··· Data for this exercise ···

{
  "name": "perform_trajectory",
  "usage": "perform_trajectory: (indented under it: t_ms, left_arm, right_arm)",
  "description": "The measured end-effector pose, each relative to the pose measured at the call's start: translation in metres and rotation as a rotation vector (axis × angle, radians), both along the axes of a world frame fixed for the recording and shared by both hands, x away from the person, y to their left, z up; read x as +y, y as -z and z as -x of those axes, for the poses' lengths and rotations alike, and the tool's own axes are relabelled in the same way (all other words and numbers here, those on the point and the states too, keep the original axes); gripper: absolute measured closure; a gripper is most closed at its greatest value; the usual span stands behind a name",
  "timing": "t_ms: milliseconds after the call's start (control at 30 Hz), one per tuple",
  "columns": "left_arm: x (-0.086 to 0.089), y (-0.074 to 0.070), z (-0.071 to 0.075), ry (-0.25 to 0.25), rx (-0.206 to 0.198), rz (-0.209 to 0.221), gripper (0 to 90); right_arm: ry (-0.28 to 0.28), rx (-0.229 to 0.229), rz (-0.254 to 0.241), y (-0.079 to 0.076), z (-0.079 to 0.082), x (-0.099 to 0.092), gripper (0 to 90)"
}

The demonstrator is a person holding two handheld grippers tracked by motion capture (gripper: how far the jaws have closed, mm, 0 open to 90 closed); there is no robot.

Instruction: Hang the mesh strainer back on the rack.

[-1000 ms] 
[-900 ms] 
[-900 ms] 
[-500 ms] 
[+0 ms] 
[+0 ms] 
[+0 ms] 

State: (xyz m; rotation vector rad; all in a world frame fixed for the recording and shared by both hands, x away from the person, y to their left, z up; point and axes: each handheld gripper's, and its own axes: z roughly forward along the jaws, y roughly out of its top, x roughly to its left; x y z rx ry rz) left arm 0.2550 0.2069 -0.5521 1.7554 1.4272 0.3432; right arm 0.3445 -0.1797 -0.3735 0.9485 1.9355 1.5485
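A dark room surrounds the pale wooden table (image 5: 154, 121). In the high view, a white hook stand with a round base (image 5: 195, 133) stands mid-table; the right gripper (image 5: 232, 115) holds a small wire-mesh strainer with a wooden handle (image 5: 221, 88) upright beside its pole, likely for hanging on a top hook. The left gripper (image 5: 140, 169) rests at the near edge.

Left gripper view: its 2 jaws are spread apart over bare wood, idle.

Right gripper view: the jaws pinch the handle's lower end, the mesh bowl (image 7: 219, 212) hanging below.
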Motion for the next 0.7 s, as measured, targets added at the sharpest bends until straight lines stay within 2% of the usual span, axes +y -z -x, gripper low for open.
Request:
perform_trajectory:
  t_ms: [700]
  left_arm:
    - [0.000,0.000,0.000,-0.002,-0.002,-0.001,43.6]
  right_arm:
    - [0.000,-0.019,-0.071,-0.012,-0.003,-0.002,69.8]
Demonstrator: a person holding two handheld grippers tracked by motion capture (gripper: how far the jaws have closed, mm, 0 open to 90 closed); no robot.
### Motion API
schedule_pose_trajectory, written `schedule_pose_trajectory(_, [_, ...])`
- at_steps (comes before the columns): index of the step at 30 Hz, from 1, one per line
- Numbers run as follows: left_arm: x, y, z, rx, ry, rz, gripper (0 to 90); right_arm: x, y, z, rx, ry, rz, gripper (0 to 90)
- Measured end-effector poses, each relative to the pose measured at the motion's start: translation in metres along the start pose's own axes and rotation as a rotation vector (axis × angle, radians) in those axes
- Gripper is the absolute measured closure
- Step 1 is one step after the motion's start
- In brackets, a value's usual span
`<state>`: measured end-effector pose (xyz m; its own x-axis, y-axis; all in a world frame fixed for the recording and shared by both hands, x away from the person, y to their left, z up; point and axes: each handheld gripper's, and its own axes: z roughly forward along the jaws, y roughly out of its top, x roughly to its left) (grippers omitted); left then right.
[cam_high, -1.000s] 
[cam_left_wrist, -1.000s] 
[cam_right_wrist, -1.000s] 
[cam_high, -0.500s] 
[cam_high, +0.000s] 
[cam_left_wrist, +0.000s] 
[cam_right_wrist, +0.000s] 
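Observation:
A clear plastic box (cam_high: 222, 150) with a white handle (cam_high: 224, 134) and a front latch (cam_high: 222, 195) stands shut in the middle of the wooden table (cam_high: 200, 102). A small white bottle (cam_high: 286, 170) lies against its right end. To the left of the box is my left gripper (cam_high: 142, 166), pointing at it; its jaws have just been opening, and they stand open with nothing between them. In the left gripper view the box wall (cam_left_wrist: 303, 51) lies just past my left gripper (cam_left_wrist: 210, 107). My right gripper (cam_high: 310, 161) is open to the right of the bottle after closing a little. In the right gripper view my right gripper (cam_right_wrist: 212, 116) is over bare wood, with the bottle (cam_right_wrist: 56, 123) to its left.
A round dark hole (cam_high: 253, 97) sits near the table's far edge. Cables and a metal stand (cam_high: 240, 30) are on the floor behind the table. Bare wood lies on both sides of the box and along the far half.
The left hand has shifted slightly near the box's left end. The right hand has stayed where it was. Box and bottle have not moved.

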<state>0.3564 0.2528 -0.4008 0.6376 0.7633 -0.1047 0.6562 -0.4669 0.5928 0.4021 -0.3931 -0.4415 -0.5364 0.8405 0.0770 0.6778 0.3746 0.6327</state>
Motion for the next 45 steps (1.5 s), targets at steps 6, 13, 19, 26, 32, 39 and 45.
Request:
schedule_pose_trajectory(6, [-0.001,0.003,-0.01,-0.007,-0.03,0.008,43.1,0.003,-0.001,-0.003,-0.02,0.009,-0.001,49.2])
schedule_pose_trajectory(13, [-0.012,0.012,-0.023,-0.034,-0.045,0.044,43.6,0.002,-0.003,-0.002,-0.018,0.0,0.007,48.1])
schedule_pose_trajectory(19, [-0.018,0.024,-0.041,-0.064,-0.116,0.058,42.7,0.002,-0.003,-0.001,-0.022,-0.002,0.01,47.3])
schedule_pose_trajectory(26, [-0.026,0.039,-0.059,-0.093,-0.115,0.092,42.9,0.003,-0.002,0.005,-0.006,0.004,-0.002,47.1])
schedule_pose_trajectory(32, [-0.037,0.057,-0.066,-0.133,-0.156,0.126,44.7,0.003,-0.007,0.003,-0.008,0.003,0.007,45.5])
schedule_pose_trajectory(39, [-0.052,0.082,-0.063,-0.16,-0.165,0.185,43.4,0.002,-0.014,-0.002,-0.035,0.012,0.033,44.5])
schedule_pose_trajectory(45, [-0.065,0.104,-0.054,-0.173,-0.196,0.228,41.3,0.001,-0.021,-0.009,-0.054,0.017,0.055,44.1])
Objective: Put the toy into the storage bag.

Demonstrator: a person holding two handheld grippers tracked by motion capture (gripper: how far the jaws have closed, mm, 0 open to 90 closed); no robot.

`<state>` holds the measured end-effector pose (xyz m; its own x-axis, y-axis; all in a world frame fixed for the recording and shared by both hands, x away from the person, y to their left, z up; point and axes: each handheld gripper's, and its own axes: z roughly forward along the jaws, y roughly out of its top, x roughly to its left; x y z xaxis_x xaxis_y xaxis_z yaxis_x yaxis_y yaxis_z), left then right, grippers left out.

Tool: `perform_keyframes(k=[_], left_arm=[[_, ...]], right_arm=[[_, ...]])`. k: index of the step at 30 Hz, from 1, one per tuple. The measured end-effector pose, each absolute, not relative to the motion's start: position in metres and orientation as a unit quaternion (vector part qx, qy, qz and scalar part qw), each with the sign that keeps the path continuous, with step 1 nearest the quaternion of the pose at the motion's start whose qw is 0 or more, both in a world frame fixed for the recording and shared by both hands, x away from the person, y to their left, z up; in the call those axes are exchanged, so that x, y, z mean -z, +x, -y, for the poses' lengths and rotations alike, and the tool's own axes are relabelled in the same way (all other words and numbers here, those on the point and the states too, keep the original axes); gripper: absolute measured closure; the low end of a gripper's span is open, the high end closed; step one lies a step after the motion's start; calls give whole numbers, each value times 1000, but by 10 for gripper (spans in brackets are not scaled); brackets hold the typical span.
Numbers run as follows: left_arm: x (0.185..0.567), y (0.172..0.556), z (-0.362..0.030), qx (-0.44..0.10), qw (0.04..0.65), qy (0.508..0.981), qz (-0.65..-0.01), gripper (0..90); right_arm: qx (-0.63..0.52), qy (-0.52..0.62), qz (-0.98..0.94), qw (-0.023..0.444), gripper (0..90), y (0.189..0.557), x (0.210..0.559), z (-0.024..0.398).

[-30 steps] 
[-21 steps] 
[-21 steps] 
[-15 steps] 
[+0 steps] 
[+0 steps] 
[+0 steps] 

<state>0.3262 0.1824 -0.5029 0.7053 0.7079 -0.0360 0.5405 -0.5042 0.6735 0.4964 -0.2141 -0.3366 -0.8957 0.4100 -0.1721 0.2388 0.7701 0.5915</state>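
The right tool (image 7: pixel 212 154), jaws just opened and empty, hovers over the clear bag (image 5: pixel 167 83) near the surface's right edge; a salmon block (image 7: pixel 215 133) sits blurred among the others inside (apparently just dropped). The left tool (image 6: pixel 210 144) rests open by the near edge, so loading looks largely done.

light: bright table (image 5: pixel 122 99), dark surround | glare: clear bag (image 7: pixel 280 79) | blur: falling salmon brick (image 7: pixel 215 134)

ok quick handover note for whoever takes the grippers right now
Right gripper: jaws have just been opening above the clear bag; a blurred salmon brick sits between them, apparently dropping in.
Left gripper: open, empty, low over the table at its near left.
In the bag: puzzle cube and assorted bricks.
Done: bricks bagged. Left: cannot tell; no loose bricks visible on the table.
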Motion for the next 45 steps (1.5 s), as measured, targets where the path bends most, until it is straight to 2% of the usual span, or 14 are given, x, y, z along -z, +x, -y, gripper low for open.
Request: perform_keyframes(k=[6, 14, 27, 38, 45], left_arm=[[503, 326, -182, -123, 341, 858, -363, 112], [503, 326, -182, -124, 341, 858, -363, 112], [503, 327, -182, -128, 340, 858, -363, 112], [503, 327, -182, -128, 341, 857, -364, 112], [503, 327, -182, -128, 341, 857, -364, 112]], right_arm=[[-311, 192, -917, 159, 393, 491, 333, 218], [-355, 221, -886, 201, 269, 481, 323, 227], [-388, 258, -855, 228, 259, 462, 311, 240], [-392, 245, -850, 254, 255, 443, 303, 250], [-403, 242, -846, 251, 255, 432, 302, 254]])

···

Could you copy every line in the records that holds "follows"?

**Reply to the task**
- Numbers run as follows: left_arm: x, y, z, rx, ry, rz, gripper (0 to 90); right_arm: x, y, z, rx, ry, rz, gripper (0 to 90)
Numbers run as follows: left_arm: x (0.185..0.567), y (0.172..0.556), z (-0.362..0.030), qx (-0.44..0.10), qw (0.04..0.65), qy (0.508..0.981), qz (-0.65..-0.01), gripper (0..90); right_arm: qx (-0.63..0.52), qy (-0.52..0.62), qz (-0.98..0.94), qw (-0.023..0.444), gripper (0..90), y (0.189..0.557), x (0.210..0.559), z (-0.024..0.398).

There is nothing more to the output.